[R] Question about quantile.default
Peter Dalgaard
p.dalgaard at biostat.ku.dk
Sat Oct 4 10:34:14 CEST 2008
Ben Bolker wrote:
> Lo, Ken <ken.lo <at> roche.com> writes:
>
>
>> Hi all,
>>
>> I am running into a snag using quantile function in stats. Basically, I
>> don't understand why the loop below throws the error that it does.
>>
>> test.data <- rnorm(1000, 0, 1)
>>
>> for (i in seq(0.00001, 0.001, 0.00001)){
>> test <- quantile(test.data, probs=seq(0,1,i));
>> print(i);
>> }
>>
>> It runs fine from 1e-05 to 0.00024, but then throws the error
>>
>> Error in quantile.default(test.data, probs=seq(0,1,i)):
>> 'probs' outside [0,1]
>>
>> I tested it some more by using
>>
>> test <- quantile(test.data, probs=seq(0,1,0.00024));
>> test <- quantile(test.data, probs=seq(0,1,0.00025));
>>
>> both ran fine. So, I'm baffled as to what the error actually is.
>>
>>
>
> This is a result of numerical imprecision
> (see FAQ 7.31), but I think it's not your fault.
>
> set.seed(1001) ## for reproducibility, although not
> ## really necessary here
>
> test.data <- rnorm(1000,0,1)
> for (i in seq(0.00001, 0.001, 0.00001)){
> test <- quantile(test.data, probs=seq(0,1,i))
> print(i)
> }
>
> fails as reported
> let's see what's going on --
>
>
> zz <- seq(1e-5,1e-3,1e-5)
> test <- quantile(test.data, probs=seq(0,1,2.5e-4)) ## OK
> test <- quantile(test.data, probs=seq(0,1,zz[25])) ## not OK
>
> zz[25]-2.5e-4
> [1] 5.421011e-20
>
> so let's look closer ...
>
>
> zzz <- range(seq(0,1,2.5e-4))
> zzz
> zzz-c(0,1)
>
> zzz2 <- range(seq(0,1,zz[25]))
> zzz2
> zzz2-c(0,1)
> [1] 0.000000e+00 2.220446e-16
>
> so the results of the seq() call exceed 1 by a little bit.
>
> I think this may actually count as a bug in R (congratulations!)

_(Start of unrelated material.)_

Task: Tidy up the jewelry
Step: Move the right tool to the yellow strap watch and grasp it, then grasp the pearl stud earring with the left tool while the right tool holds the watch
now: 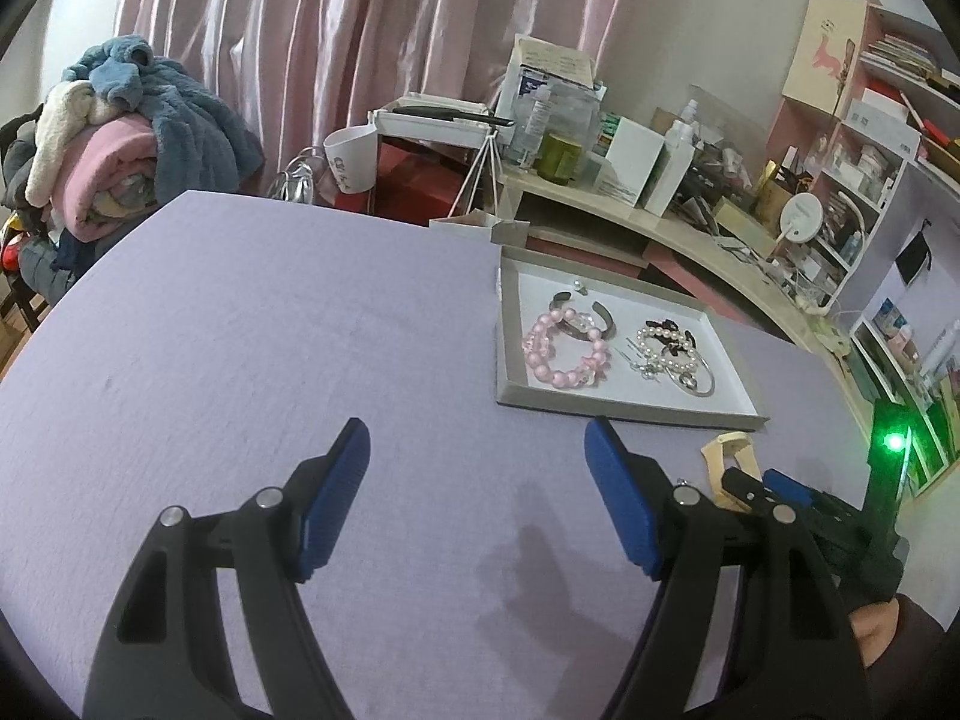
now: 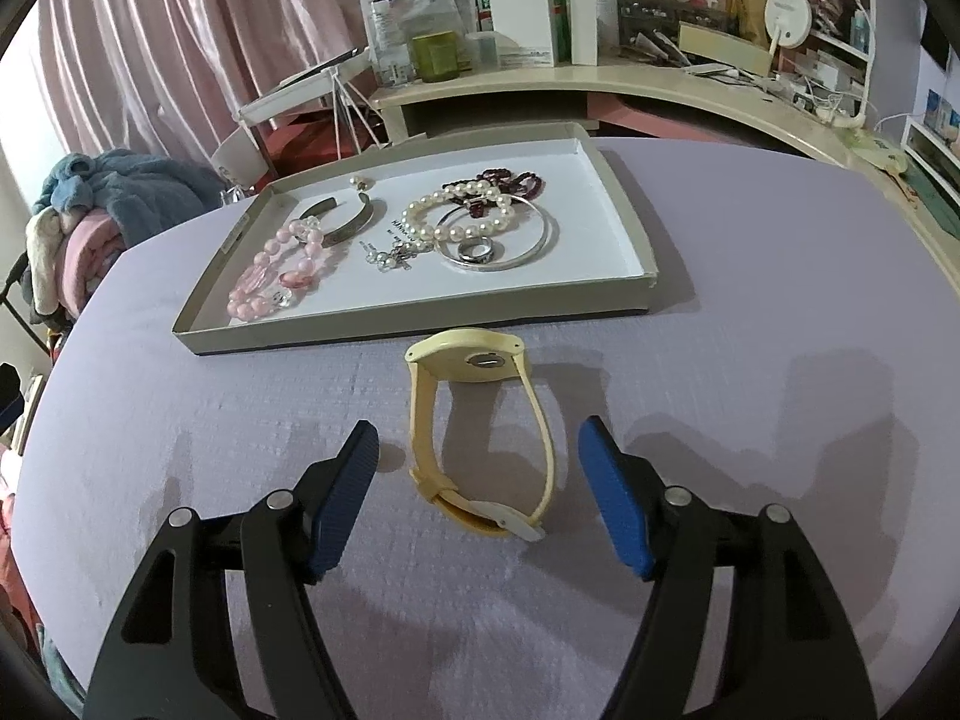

> the documentation for ?seq says.
>
> ## The second form generates 'from, from+by', ..., up to the sequence
> ## value LESS THAN OR EQUAL TO 'TO'. Specifying 'to - from' and 'by'
> ## of opposite signs is an error.
> [emphasis added]
>
> 1 + 2.220446e-16 (which is the maximum of the
> sequence that 'seq' generates) IS NOT <= 1 ...
>
> In the meantime, here's a workaround ...
>
> for (i in seq(0.00001, 0.001, 0.00001)){
> test <- quantile(test.data, probs=pmin(seq(0,1,i),1))
> print(i)
> }
>
> If I don't hear otherwise I will submit this as
> a bug to r-devel ...
>
It IS deliberate.... We discussed this when R was still in the toddler
stages.
If you don't allow slight overruns like that, you end up with sequences
sometimes being one element short, so seq() has a small "do what I mean"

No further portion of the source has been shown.